Nonetheless, had Ishihara been an average human being, or Nobue a normal one, the four members of the Midori Society might very well have been called in for questioning. Ishihara had gotten a look at Suzuki Midori’s face, and it’s possible that if he had said,
I saw one of the killers. It was an Oba-san
, the investigating officers might have thought of connecting the incident to the murder of Iwata Midori, the woman who’d been shot with a Tokarev. But it wasn’t as if Ishihara were holding anything back out of concern about the investigation widening to include the Tokarev incident. Both he and Nobue were called in to talk with the police several times, but the investigators couldn’t make sense of anything they said. The noun “Oba-san” did issue from Ishihara’s mouth from time to time, but always seemingly at random, in the midst of a confused and disconnected ramble, so that it never piqued the investigators’ interest.
“Nobu-chin took a knife in the cheek and I lost at rock-paper-scissors but before that the girl in the apartment across the way got bare-ass naked—Gyah ha ha ha! I mean
bare-ass
!
Suppon-pon!
Turtle soup’s on! What? BARE ASS me again! Ha ha!—and I couldn’t concentrate on the rock-paper-scissors, so I lost, I went with paper and lost and it made me so mad I thought about peeing all over the karaoke set and speakers but I didn’t have to pee and nothing came out but I was thinking, you know, when Nobu-chin got stabbed with the knife it was so intense, it reminded me of when they cut a wedding cake, and I thought about singing the wedding song, like
dan danka dan!
but I couldn’t remember the melody and nothing came out but instead it was like on
The Bold Shogun
where there’s this villain who always wears a mask but when they unmask him he turns out to be an Oba-san, and the Oba-san goes, like, ‘What
are
you insinuating?’ but the truth is she’s really evil and I always end up watching it because it’s on right after
Sailor Moon
, but not really like wedding cake but more like when one of the villain’s thugs skewers like a weak little kid with his sword and it goes
pu-shutt
, that’s what it reminded me of, I mean, it was really funny and everything, but then…”
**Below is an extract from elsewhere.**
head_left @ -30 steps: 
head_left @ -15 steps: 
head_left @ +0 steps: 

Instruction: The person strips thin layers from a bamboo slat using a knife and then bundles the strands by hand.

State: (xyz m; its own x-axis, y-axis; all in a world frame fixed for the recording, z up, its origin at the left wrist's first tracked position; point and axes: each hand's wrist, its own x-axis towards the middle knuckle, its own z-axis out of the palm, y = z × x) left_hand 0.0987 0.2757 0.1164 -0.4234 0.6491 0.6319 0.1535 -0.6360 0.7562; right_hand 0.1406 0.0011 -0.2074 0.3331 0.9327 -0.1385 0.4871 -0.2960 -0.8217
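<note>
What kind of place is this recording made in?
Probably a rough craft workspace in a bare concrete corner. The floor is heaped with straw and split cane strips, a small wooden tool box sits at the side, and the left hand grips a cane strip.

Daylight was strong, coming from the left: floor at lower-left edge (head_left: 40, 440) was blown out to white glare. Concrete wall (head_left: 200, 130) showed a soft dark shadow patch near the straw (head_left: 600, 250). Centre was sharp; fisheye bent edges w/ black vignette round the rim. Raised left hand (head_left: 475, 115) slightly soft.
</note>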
Ishihara was sent for a psychological evaluation and diagnosed as suffering from either schizophrenia or advanced and probably untreatable mania. The investigators had no choice but to give up on trying to get information from him. As for Nobue, since the knife had pierced his cheek, sliced through his gums, and shredded his tongue, he was unable to speak intelligibly even after leaving the hospital and gave the appearance of being severely mentally challenged. Eventually the police formed an unspoken consensus that murdering such unsalvageable youths was probably a service to the nation anyway, and the mass media, for its part, gradually moved on to other sensational stories. The real wall that the investigation had run up against, however, was the lack of any discernible chain of events. Crimes that don’t have any clear motive are the most difficult to solve, and tying a rocket attack at the beach to three random murders in Chofu was a leap far beyond the imaginative powers of the police. The investigators briefly pursued the theory that the attack might have been perpetrated by a tribe of local juvenile delinquents angered by the late-night karaoke sessions, or by a roving motorcycle gang that claimed the roads in that region as their own territory, but after some five months with no concrete results the investigation was terminated.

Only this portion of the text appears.